--- Exercise input ---
::::
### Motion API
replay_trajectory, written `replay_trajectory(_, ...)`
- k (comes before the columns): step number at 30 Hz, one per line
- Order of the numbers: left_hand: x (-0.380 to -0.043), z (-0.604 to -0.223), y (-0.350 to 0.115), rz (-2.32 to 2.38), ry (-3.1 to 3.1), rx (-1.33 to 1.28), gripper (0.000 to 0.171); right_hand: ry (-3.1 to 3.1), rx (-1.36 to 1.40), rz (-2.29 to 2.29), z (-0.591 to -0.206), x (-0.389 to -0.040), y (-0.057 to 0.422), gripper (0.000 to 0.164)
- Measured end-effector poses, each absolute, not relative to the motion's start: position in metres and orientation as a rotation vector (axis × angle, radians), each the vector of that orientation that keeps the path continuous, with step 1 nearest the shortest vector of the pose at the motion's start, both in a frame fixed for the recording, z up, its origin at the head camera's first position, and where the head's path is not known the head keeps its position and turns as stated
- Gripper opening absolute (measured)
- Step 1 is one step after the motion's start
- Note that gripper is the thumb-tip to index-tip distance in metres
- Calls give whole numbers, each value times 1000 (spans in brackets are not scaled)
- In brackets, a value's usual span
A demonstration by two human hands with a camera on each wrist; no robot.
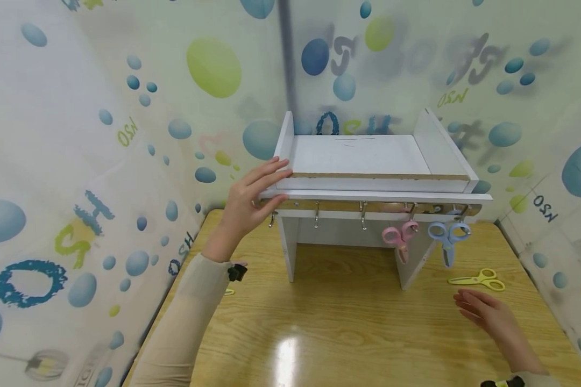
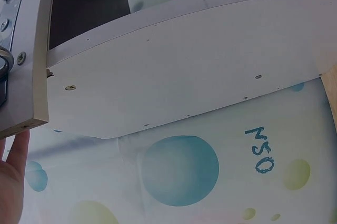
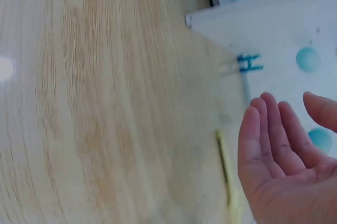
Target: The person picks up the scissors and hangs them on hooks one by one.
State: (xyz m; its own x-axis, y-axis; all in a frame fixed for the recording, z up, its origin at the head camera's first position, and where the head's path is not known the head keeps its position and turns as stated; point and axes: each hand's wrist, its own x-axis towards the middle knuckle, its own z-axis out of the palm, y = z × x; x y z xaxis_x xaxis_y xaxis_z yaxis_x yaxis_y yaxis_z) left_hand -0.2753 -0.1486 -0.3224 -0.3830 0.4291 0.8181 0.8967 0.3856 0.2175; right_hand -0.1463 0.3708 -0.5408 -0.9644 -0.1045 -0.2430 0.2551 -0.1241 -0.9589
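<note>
Head camera shows the left hand [image 1: 252,201] resting with straight fingers against the left front corner of a white shelf [image 1: 368,161], pressing rather than gripping, which looks meant to steady the unit on the wooden table [image 1: 329,328]. Under the shelf's front edge runs a row of hooks [image 1: 363,212]; pink scissors [image 1: 399,236] and blue scissors [image 1: 447,236] hang from the right-hand ones. The right hand [image 1: 489,314] hovers released, fingers relaxed and holding nothing, near yellow scissors [image 1: 479,279] lying flat on the table just beyond its fingertips, still off the hooks
</note>
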Motion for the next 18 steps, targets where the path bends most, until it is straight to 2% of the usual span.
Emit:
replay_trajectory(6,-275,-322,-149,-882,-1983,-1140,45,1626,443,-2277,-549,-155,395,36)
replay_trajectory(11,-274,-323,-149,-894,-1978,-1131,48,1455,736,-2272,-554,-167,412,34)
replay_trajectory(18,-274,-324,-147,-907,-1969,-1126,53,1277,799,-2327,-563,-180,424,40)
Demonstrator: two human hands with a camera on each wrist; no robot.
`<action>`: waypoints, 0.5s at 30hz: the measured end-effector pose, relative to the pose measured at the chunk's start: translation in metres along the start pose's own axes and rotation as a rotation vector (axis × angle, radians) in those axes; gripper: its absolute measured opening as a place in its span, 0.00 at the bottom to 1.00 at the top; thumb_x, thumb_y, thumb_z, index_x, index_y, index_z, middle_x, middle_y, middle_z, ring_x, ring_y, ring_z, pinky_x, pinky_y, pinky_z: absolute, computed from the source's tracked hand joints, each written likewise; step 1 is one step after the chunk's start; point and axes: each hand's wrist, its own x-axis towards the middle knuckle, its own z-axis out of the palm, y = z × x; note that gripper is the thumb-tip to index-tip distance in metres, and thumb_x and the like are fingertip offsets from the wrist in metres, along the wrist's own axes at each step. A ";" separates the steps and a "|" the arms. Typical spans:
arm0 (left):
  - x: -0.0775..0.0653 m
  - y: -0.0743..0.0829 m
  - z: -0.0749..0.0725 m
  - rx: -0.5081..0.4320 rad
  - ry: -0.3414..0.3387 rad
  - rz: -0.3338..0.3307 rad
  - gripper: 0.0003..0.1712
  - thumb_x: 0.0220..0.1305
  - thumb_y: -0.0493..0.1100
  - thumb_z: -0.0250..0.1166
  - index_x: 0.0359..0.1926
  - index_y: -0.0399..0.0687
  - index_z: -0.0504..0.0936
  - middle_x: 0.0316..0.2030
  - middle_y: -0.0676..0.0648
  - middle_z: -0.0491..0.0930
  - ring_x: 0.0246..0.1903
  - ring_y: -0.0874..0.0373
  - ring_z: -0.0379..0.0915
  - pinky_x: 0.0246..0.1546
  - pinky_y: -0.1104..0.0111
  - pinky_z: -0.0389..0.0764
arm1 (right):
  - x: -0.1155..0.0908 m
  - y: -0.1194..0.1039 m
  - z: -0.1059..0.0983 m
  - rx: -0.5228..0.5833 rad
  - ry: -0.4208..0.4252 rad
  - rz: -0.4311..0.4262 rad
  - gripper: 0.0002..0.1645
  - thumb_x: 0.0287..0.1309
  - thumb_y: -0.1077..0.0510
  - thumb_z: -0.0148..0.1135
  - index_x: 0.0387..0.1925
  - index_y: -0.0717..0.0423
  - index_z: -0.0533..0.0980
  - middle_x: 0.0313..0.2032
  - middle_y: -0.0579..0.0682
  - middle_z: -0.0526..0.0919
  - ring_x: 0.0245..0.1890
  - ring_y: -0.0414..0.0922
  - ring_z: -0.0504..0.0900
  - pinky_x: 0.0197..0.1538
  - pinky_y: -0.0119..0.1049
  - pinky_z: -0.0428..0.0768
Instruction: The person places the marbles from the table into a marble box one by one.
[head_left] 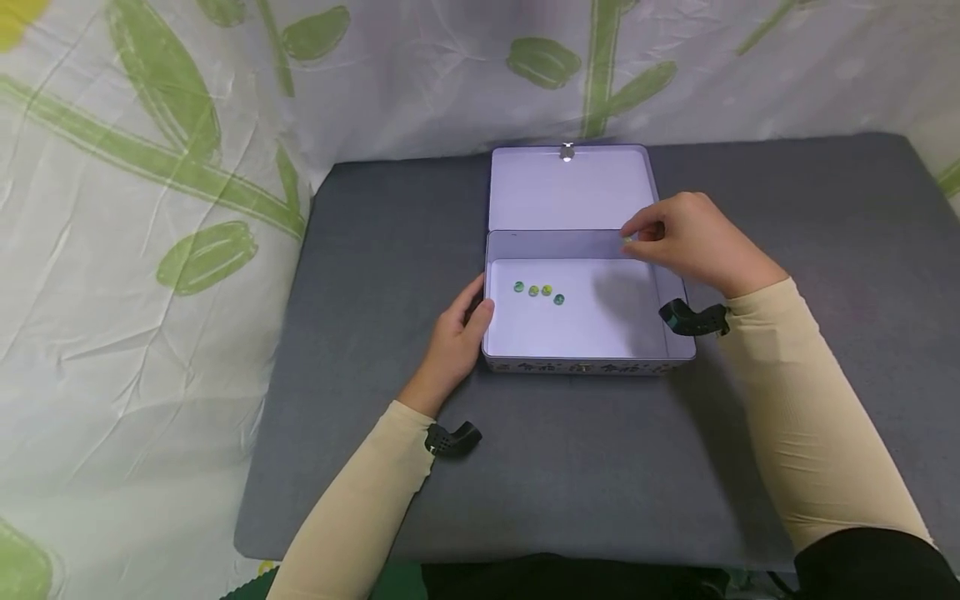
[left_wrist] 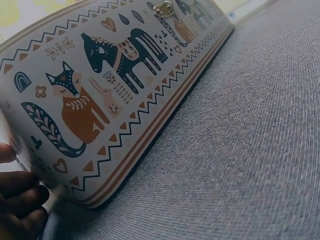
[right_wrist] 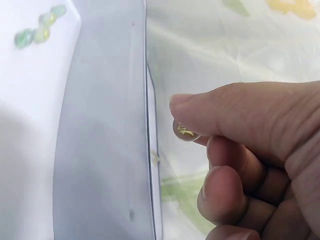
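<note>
A hinged tin box (head_left: pixel 584 365) stands with its lid (head_left: pixel 570 192) raised at the back. Several green and yellow glass marbles (head_left: pixel 547 291) lie on its white floor, left of centre. My right hand (head_left: pixel 705 246) is over the box's back right corner, pinching one clear marble (right_wrist: pixel 185 131) with a yellow swirl between thumb and fingertips. At the box's left side is my left hand (head_left: pixel 452 342), its fingers (left_wrist: pixel 22 192) along the outer wall and the thumb at the rim.
The box is on a grey cloth-covered table (head_left: pixel 375 250). Its front carries printed foxes and a horse, plus a small metal clasp (left_wrist: pixel 164 9). A white curtain (head_left: pixel 420 75) with green leaves hangs behind and to the left. Each wrist bears a black camera (head_left: pixel 453 439).
</note>
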 end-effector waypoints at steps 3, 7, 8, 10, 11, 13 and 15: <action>0.000 0.000 0.001 -0.007 -0.006 0.002 0.32 0.80 0.47 0.54 0.79 0.41 0.66 0.74 0.39 0.70 0.69 0.46 0.69 0.71 0.49 0.69 | 0.007 -0.007 0.005 0.015 -0.010 -0.011 0.11 0.65 0.59 0.71 0.46 0.59 0.89 0.27 0.50 0.82 0.28 0.46 0.73 0.33 0.34 0.70; 0.001 0.000 0.001 -0.015 -0.005 0.016 0.32 0.81 0.47 0.55 0.79 0.41 0.66 0.74 0.39 0.70 0.69 0.46 0.69 0.70 0.49 0.70 | 0.015 -0.014 0.015 0.050 -0.026 -0.023 0.12 0.64 0.59 0.71 0.46 0.60 0.89 0.31 0.51 0.86 0.31 0.47 0.76 0.36 0.34 0.72; 0.001 -0.001 0.001 -0.016 -0.006 0.020 0.32 0.81 0.47 0.55 0.79 0.41 0.66 0.74 0.39 0.70 0.69 0.46 0.70 0.70 0.49 0.71 | 0.017 -0.015 0.017 0.057 -0.031 -0.028 0.11 0.64 0.60 0.71 0.46 0.60 0.89 0.31 0.51 0.86 0.31 0.47 0.76 0.36 0.34 0.72; 0.002 -0.001 0.001 -0.015 -0.005 0.029 0.32 0.81 0.47 0.55 0.79 0.41 0.66 0.74 0.39 0.70 0.70 0.46 0.69 0.70 0.49 0.71 | 0.021 -0.017 0.023 0.064 -0.041 -0.043 0.11 0.64 0.60 0.71 0.45 0.60 0.89 0.31 0.51 0.86 0.30 0.47 0.76 0.36 0.35 0.73; 0.002 -0.002 0.001 -0.016 -0.007 0.033 0.32 0.81 0.47 0.55 0.79 0.41 0.66 0.74 0.39 0.70 0.70 0.46 0.69 0.69 0.49 0.71 | 0.024 -0.018 0.025 0.068 -0.047 -0.054 0.11 0.64 0.60 0.71 0.45 0.61 0.89 0.31 0.51 0.86 0.30 0.47 0.76 0.36 0.36 0.73; 0.002 -0.002 0.001 -0.018 -0.008 0.035 0.32 0.81 0.47 0.55 0.79 0.41 0.66 0.74 0.39 0.71 0.70 0.46 0.69 0.69 0.49 0.71 | 0.027 -0.019 0.030 0.066 -0.064 -0.068 0.10 0.64 0.60 0.71 0.45 0.61 0.89 0.30 0.51 0.86 0.30 0.47 0.76 0.36 0.37 0.73; 0.002 -0.002 0.002 -0.021 -0.011 0.033 0.32 0.81 0.47 0.55 0.79 0.41 0.66 0.73 0.38 0.71 0.70 0.46 0.70 0.69 0.49 0.71 | 0.031 -0.020 0.035 0.059 -0.079 -0.080 0.10 0.64 0.61 0.72 0.44 0.62 0.89 0.29 0.51 0.85 0.30 0.47 0.75 0.36 0.38 0.73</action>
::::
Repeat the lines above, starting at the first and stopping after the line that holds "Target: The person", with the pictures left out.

### Motion API
replay_trajectory, written `replay_trajectory(_, ...)`
- k (comes before the columns): step number at 30 Hz, one per line
- Order of the numbers: left_hand: x (-0.380 to -0.043), z (-0.604 to -0.223), y (-0.350 to 0.115), rz (-2.32 to 2.38), ry (-3.1 to 3.1), rx (-1.33 to 1.28), gripper (0.000 to 0.171); right_hand: ry (-3.1 to 3.1), rx (-1.36 to 1.40), rz (-2.29 to 2.29), z (-0.591 to -0.206), x (-0.389 to -0.040), y (-0.057 to 0.422), gripper (0.000 to 0.164)
- Measured end-effector poses, each absolute, not relative to the motion's start: position in metres and orientation as a rotation vector (axis × angle, radians), each the vector of that orientation that keeps the path continuous, with step 1 nearest the shortest vector of the pose at the motion's start, both in a frame fixed for the recording, z up, its origin at the head camera's first position, and where the head's path is not known the head keeps its position and turns as stated
- Gripper opening absolute (measured)
- Step 1 is one step after the motion's start
- Note that gripper is the thumb-tip to index-tip distance in metres
- Calls give whole numbers, each value times 1000 (spans in brackets are not scaled)
- In brackets, a value's usual span
A demonstration by two human hands with a camera on each wrist; no robot.
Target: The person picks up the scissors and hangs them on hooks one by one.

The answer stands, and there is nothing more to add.